Preparar cada encuentro de “Resurrección” era como una lección que una profesora se daba a sí misma como alumna. Coordinarlo era como colocarme las lentes tridimensionales del duelo, porque ahí aparecía un mundo de dimensiones nuevas. Cuando evaluaba cada reunión, me quedaba maravillada, hasta lloraba, porque terminaba examinando la madurez de mi duelo, me motivaba a sanar con más facilidad viejas heridas y corregía deficiencias de carácter y de actuación de mi persona.
“Entonces brotará tu luz como la aurora y tu herida se curará rápidamente” (Isaías 58,8). Es el cumplimiento en mi persona, ciertamente inmerecido, de la promesa del Señor. Y es que no hay mejor manera de ayudarse que ayudando gratuitamente en un gran duelo, como se hace en “Resurrección”, donde la gente llega rota y se va reeditada.
Abrir el paracaídas
Respetado lector, desde el primer momento del suicidio de mi hijo me retorcía por dentro lamentándome sin consuelo: “¡Tenía toda una vida por delante!” Posteriormente, en el proceso del duelo, me olvidaba que yo también tenía toda una vida por delante, al igual que mi familia.

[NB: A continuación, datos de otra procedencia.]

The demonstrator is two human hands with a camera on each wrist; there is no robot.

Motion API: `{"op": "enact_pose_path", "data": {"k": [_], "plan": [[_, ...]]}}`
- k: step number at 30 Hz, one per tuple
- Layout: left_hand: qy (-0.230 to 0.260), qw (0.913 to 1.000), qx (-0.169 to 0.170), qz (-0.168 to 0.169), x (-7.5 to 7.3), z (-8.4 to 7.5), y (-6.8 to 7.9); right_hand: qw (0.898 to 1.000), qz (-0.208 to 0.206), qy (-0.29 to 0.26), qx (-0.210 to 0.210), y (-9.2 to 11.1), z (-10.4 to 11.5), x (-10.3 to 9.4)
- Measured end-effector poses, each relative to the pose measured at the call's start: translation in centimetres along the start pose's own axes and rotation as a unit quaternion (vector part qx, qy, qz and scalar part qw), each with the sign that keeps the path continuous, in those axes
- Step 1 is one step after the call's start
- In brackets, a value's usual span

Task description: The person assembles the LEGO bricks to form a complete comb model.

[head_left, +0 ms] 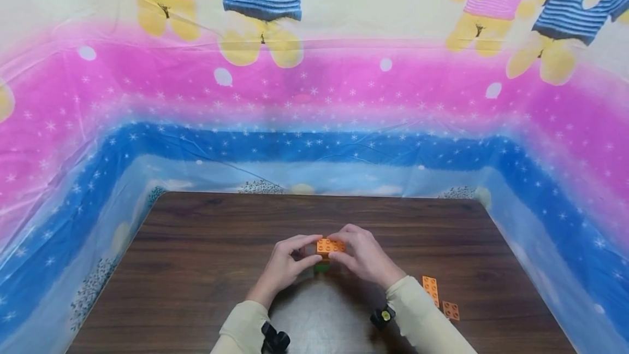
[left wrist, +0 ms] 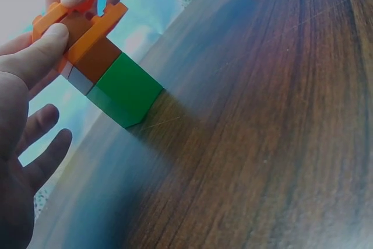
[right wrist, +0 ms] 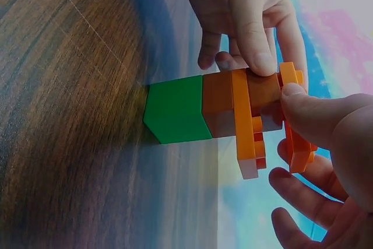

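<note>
A small brick tower stands on the table in front of me. A green block (right wrist: 178,109) forms its base, with a brown block (right wrist: 218,106) above that. Higher up come a sideways-jutting orange plate (right wrist: 242,118), another brown brick (right wrist: 263,90) and a top orange plate (head_left: 330,246). My left hand (head_left: 287,262) holds the upper part of the tower between thumb and fingers, its thumb against the upper brown brick. From the other side, my right hand (head_left: 365,254) pinches the top orange plate. Whether that plate is fully seated cannot be told.
Two loose orange pieces lie right of the tower by my right forearm: a longer plate (head_left: 429,289) and a smaller square one (head_left: 450,310). The brown wooden table (head_left: 196,266) is enclosed at the back and sides by a patterned cloth (head_left: 344,146).
</note>
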State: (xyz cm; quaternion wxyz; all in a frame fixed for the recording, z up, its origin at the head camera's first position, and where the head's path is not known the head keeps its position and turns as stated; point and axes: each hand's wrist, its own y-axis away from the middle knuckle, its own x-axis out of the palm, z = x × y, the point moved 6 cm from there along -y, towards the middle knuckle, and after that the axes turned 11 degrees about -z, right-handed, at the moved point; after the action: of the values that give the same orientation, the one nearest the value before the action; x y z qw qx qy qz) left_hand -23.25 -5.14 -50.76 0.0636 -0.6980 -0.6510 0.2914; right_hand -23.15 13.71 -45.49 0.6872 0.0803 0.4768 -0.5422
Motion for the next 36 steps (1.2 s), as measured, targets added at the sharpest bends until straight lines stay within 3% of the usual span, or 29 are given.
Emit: {"op": "enact_pose_path", "data": {"k": [8, 17, 29, 36], "plan": [[0.004, 1.0000, -0.002, -0.001, 0.06, 0.14, 0.02, 1.000, 0.006, 0.003, 0.007, -0.05, 0.03, 0.03], [0.016, 0.9995, -0.028, -0.005, 0.13, 0.43, 0.05, 1.000, 0.006, 0.008, -0.001, 0.04, 0.23, 0.02], [0.027, 0.9991, -0.006, -0.033, 0.03, 0.09, 0.32, 1.000, -0.001, -0.006, 0.006, 0.04, -0.03, 0.38], [0.027, 0.9989, -0.013, -0.036, 0.29, 0.21, 0.29, 1.000, 0.001, -0.018, 0.018, 0.05, -0.38, 0.20]]}}
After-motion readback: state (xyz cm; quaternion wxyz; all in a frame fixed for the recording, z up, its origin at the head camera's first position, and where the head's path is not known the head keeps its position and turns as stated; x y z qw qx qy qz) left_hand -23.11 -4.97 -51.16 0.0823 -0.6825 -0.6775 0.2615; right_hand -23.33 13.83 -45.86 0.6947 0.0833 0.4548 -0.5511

Cuando al grupo “Resurrección”, que yo coordinaba, llegaron los primeros dolientes con un bagaje inmenso de sufrimiento, me cuestioné: “¿Qué esperarán estas personas de mí?” Sin embargo, la pregunta adecuada era otra: “¿Qué deseo yo que ellos esperen de sí mismos?” Y me respondía a mí misma: “Que entren como en una nueva órbita”. Sí, porque tenían una vida por delante.
Después de un gran dolor, hay que girar alrededor de un sol nuevo, recorrer un universo por descubrir, avanzar hacia el cielo infinito y abrir desde las alturas el paracaídas de la vida. Esto es lo que deseo también para usted, caro lector: toda una vida plena por delante.
EL ABRAZO QUE FALTABA
Desnuda en el desierto
- Emmanuel, hijo, no quiero que vayas con tus amigos. Mañana vas a recibir la bandera y tenemos que ir a comprar la ropa para que estés prolijo.
- “Mamá, déjalo ir. Hizo todo y se merece que salga” -intervino el hijo menor. Como todo hermano, era su cómplice.
Yo pensé por un momento y le dije:
- Está bien. Te doy permiso, pero sólo por una hora. Antes de irte, dame un abrazo.
- No, mamá, porque si te abrazo, me vas a agarrar y no me dejarás ir.
Y se fue a las cuatro de la tarde, feliz, sin el abrazo, pero tirándome besos de lejos. Se colocó el casco y subió a uno de los cuatriciclos. Alrededor de las cinco de la tarde lo llamé por teléfono para recordarle que lo estaba esperando para irnos de compras y me contestó:
- Estoy yendo viejita. ¡Te amo!
Esas fueron las últimas palabras que oí de mi hijo Emmanuel, antes de que fuera asesinado.
Mi nombre es Susana. Mamá de cuatro hijos y abuela de cuatro nietos. Día 9 de diciembre del 2014, todo transcurría en forma normal, con muchas alegrías en casa. Yo, recién jubilada; mis hijos mayores, ambos casados, con hijos y con muchos proyectos; mis hijos más pequeños, terminando su ciclo escolar y sus actividades deportivas con éxitos. Además, el día diez de diciembre iba a celebrarse el acto académico de clausura del año escolar en la Escuela donde cursaba Emmanuel. Había terminado el quinto año, siendo elegido primera escolta de la bandera y mejor compañero. Sumándole a todo esto, estábamos organizando un viaje de vacaciones en familia.